- Your assignment -
Check every line of the data below for the string "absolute", and copy the ones that hold it.

- Information supplied -
========================================================================

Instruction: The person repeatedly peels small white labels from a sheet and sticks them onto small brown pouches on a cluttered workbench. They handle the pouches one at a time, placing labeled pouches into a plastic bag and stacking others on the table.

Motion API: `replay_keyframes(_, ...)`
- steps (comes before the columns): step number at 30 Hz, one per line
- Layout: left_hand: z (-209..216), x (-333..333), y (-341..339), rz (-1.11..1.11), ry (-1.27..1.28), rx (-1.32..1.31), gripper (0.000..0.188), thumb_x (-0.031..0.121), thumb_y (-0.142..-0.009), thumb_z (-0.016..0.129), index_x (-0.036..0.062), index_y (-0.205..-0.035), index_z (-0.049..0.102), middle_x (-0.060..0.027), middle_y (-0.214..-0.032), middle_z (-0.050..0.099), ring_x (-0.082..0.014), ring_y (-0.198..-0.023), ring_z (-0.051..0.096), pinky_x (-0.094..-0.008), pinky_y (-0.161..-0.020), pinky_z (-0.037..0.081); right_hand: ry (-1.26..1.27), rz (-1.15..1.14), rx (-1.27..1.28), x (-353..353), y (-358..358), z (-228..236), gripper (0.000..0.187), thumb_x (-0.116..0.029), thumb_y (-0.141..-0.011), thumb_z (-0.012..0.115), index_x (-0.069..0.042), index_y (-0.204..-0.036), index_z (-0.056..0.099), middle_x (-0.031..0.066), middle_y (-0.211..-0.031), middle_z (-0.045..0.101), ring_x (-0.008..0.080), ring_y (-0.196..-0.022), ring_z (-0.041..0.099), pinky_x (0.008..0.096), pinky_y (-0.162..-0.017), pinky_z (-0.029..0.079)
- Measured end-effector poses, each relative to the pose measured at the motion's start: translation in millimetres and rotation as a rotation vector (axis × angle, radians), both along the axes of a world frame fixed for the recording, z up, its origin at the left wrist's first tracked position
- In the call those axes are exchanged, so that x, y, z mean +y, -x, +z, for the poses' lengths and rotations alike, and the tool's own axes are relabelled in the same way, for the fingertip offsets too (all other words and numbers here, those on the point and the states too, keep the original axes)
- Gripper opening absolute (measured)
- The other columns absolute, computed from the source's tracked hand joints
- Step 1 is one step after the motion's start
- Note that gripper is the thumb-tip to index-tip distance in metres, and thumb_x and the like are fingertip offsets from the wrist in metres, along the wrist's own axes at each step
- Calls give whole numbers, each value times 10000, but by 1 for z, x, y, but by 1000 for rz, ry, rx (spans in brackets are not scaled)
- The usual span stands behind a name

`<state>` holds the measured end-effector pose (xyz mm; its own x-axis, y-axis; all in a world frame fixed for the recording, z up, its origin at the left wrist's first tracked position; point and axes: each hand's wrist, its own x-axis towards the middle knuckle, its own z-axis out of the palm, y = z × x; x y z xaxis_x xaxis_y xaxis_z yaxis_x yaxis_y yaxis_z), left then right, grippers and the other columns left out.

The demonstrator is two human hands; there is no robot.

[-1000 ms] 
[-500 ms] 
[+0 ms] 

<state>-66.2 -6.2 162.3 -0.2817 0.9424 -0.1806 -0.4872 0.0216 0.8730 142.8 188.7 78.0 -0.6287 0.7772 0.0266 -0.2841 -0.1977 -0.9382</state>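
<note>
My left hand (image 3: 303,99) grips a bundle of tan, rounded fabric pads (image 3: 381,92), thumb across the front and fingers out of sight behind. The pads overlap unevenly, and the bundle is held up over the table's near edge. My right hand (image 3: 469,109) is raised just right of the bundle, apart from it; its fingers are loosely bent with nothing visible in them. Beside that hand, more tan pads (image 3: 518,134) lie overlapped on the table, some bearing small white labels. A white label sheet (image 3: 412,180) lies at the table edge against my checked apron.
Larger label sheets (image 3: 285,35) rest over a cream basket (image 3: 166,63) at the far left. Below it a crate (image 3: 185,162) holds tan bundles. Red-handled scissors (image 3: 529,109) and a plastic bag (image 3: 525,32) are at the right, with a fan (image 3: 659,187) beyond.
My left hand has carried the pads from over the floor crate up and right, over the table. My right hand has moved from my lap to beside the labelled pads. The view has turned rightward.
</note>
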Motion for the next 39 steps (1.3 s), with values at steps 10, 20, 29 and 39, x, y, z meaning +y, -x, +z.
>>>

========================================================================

- Written reply -
- Gripper opening absolute (measured)
- The other columns absolute, computed from the source's tracked hand joints

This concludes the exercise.